__ASSIGNMENT__
The expected result is an exact restatement of the data, free of pictures.

__DATA IN THIS EXERCISE__
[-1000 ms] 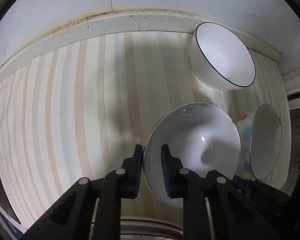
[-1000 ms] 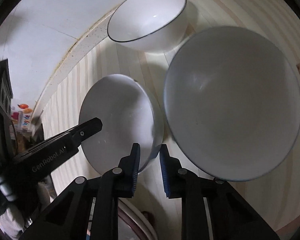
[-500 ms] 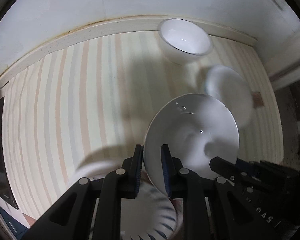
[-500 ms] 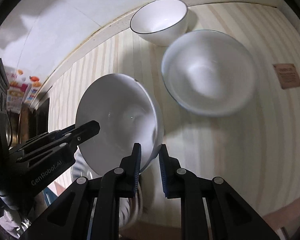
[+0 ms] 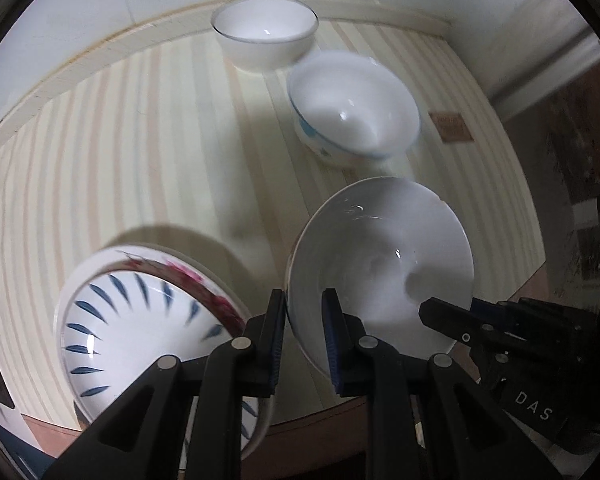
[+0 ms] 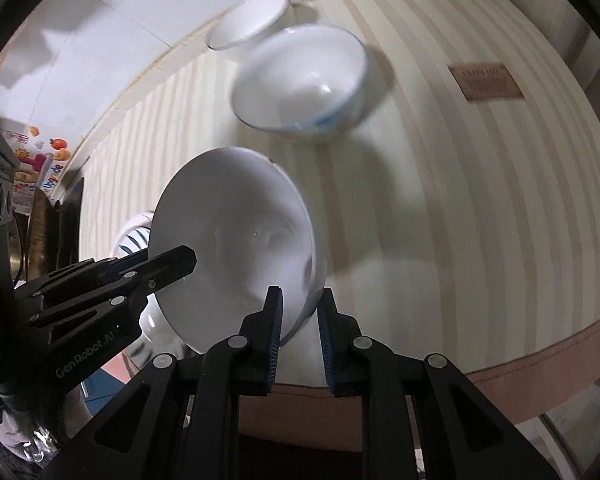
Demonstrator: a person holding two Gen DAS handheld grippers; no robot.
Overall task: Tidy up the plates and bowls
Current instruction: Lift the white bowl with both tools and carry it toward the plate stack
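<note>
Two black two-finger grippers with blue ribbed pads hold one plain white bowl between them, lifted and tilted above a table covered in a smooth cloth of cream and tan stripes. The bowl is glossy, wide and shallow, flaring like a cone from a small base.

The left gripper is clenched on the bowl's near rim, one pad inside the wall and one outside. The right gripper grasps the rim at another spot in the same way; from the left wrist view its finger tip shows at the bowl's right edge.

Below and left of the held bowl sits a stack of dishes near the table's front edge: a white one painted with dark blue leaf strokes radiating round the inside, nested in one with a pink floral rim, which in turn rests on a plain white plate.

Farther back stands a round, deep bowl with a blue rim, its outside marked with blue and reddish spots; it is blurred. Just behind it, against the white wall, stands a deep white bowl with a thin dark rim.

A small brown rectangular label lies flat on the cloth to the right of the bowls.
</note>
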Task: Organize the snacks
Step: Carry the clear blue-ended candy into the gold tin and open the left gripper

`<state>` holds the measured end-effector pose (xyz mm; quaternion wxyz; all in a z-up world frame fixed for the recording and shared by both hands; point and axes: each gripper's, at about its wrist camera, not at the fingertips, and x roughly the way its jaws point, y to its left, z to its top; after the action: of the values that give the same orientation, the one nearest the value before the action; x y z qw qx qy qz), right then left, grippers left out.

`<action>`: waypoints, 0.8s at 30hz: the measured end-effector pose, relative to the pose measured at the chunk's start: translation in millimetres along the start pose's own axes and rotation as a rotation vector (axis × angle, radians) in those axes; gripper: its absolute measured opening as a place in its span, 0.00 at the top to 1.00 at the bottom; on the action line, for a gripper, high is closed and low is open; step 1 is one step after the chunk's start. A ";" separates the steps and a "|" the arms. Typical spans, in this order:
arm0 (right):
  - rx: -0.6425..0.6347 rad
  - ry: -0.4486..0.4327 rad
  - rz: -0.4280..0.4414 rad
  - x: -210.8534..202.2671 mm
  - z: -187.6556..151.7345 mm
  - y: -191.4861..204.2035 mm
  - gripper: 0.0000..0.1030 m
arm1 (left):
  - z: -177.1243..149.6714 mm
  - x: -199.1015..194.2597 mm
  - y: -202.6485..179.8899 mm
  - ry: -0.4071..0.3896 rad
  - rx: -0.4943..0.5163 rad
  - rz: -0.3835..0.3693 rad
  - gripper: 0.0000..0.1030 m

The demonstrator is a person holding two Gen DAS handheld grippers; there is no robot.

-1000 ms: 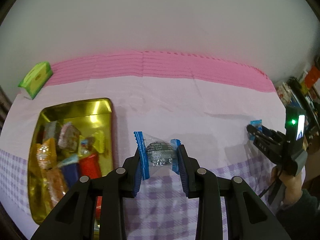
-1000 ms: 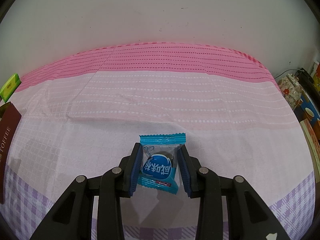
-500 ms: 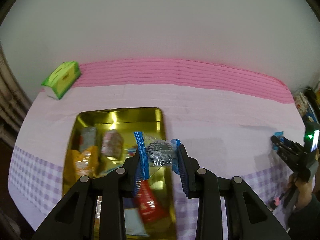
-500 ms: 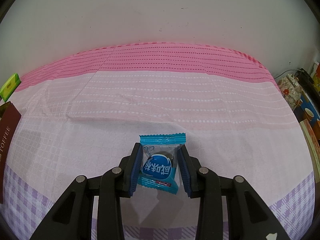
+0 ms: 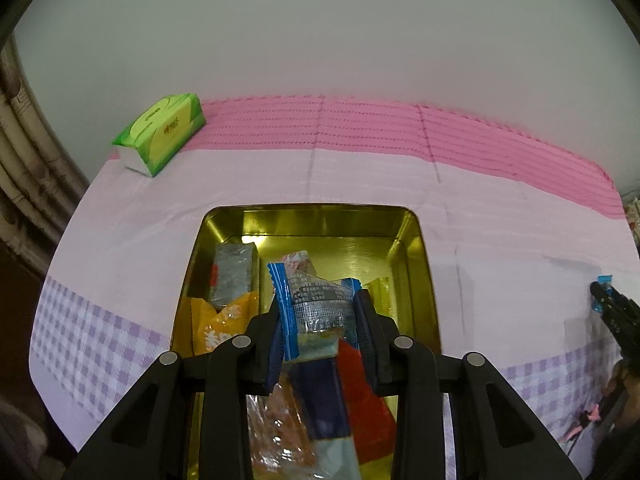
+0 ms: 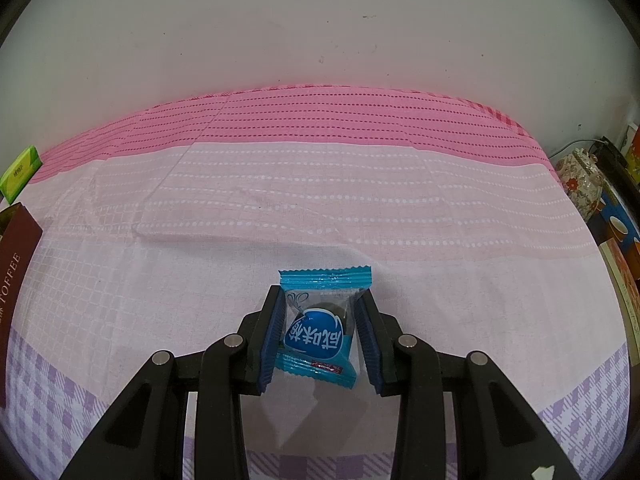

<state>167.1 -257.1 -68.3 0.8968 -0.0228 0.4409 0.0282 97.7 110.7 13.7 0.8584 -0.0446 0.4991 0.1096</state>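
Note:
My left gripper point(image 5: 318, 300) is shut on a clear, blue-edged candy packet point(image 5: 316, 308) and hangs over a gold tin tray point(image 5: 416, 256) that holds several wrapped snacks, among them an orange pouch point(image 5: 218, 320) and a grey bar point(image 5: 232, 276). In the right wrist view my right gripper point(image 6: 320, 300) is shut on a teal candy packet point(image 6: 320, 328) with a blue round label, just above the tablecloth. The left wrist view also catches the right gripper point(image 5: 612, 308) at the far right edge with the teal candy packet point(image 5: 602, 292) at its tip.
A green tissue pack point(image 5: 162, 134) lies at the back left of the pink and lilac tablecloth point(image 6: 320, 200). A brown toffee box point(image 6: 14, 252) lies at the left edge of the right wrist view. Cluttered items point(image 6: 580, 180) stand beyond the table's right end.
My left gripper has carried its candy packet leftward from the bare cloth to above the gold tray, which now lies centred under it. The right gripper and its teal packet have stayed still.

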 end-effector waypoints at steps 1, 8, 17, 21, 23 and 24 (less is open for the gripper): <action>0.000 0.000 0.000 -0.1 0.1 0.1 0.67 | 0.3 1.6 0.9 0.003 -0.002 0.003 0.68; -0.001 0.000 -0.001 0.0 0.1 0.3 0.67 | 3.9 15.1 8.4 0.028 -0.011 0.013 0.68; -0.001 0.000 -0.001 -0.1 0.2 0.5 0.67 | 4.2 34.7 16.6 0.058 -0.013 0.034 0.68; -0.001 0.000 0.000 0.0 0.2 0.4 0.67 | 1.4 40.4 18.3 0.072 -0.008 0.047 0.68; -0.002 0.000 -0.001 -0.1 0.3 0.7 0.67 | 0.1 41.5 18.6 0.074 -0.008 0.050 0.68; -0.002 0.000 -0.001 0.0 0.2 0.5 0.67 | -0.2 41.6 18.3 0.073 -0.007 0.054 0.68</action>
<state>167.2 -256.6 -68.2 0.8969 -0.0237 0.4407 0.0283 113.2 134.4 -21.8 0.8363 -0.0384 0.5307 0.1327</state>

__WORKED SOLUTION__
[-1000 ms] 
[-1000 ms] 
[-500 ms] 
[-500 ms] 
[+0 ms] 
[+0 ms] 
Demonstrator: a person holding two Gen DAS handheld grippers; no robot.
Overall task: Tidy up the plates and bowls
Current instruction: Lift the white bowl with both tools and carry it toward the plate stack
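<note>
Two black two-finger grippers with blue ribbed pads hold one plain white bowl between them, lifted and tilted above a table covered in a smooth cloth of cream and tan stripes. The bowl is glossy, wide and shallow, flaring like a cone from a small base.

The left gripper is clenched on the bowl's near rim, one pad inside the wall and one outside. The right gripper grasps the rim at another spot in the same way; from the left wrist view its finger tip shows at the bowl's right edge.

Below and left of the held bowl sits a stack of dishes near the table's front edge: a white one painted with dark blue leaf strokes radiating round the inside, nested in one with a pink floral rim, which in turn rests on a plain white plate.

Farther back stands a round, deep bowl with a blue rim, its outside marked with blue and reddish spots; it is blurred. Just behind it, against the white wall, stands a deep white bowl with a thin dark rim.

A small brown rectangular label lies flat on the cloth to the right of the bowls.
</note>
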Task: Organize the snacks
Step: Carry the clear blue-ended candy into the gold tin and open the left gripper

`<state>` holds the measured end-effector pose (xyz mm; quaternion wxyz; all in a z-up world frame fixed for the recording and shared by both hands; point and axes: each gripper's, at about its wrist camera, not at the fingertips, and x roughly the way its jaws point, y to its left, z to its top; after the action: of the values that give the same orientation, the one nearest the value before the action; x y z qw qx qy qz), right then left, grippers left out.

`<action>`: waypoints, 0.8s at 30hz: the measured end-effector pose, relative to the pose measured at the chunk's start: translation in millimetres along the start pose's own axes and rotation as a rotation vector (axis × angle, radians) in those axes; gripper: its absolute measured opening as a place in its span, 0.00 at the top to 1.00 at the bottom; on the action line, for a gripper, high is closed and low is open; step 1 is one step after the chunk's start. A ";" separates the steps and a "|" the arms. Typical spans, in this order:
arm0 (right):
  - rx: -0.6425..0.6347 rad
  - ry: -0.4486..0.4327 rad
  - rz: -0.4280..0.4414 rad
  - x: -210.8534..202.2671 mm
  - z: -187.6556..151.7345 mm
  - y: -191.4861..204.2035 mm
  - gripper: 0.0000..0.1030 m
arm1 (left):
  - z: -177.1243..149.6714 mm
  - x: -199.1015..194.2597 mm
  - y: -202.6485..179.8899 mm
  - ry: -0.4071..0.3896 rad
  - rx: -0.4943..0.5163 rad
  - rz: -0.3835..0.3693 rad
  - gripper: 0.0000..0.1030 m

The demonstrator is a person holding two Gen DAS handheld grippers; there is no robot.

-1000 ms: 
-1000 ms: 
-500 ms: 
-500 ms: 
+0 ms: 
+0 ms: 

<state>167.1 -257.1 -68.3 0.8968 -0.0228 0.4409 0.0282 97.7 110.7 13.7 0.8584 -0.0446 0.4991 0.1096</state>
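Note:
My left gripper point(image 5: 318, 300) is shut on a clear, blue-edged candy packet point(image 5: 316, 308) and hangs over a gold tin tray point(image 5: 416, 256) that holds several wrapped snacks, among them an orange pouch point(image 5: 218, 320) and a grey bar point(image 5: 232, 276). In the right wrist view my right gripper point(image 6: 320, 300) is shut on a teal candy packet point(image 6: 320, 328) with a blue round label, just above the tablecloth. The left wrist view also catches the right gripper point(image 5: 612, 308) at the far right edge with the teal candy packet point(image 5: 602, 292) at its tip.
A green tissue pack point(image 5: 162, 134) lies at the back left of the pink and lilac tablecloth point(image 6: 320, 200). A brown toffee box point(image 6: 14, 252) lies at the left edge of the right wrist view. Cluttered items point(image 6: 580, 180) stand beyond the table's right end.
My left gripper has carried its candy packet leftward from the bare cloth to above the gold tray, which now lies centred under it. The right gripper and its teal packet have stayed still.
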
 end-effector waypoints at steps 1, 8, 17, 21, 23 and 24 (less is open for the gripper): <action>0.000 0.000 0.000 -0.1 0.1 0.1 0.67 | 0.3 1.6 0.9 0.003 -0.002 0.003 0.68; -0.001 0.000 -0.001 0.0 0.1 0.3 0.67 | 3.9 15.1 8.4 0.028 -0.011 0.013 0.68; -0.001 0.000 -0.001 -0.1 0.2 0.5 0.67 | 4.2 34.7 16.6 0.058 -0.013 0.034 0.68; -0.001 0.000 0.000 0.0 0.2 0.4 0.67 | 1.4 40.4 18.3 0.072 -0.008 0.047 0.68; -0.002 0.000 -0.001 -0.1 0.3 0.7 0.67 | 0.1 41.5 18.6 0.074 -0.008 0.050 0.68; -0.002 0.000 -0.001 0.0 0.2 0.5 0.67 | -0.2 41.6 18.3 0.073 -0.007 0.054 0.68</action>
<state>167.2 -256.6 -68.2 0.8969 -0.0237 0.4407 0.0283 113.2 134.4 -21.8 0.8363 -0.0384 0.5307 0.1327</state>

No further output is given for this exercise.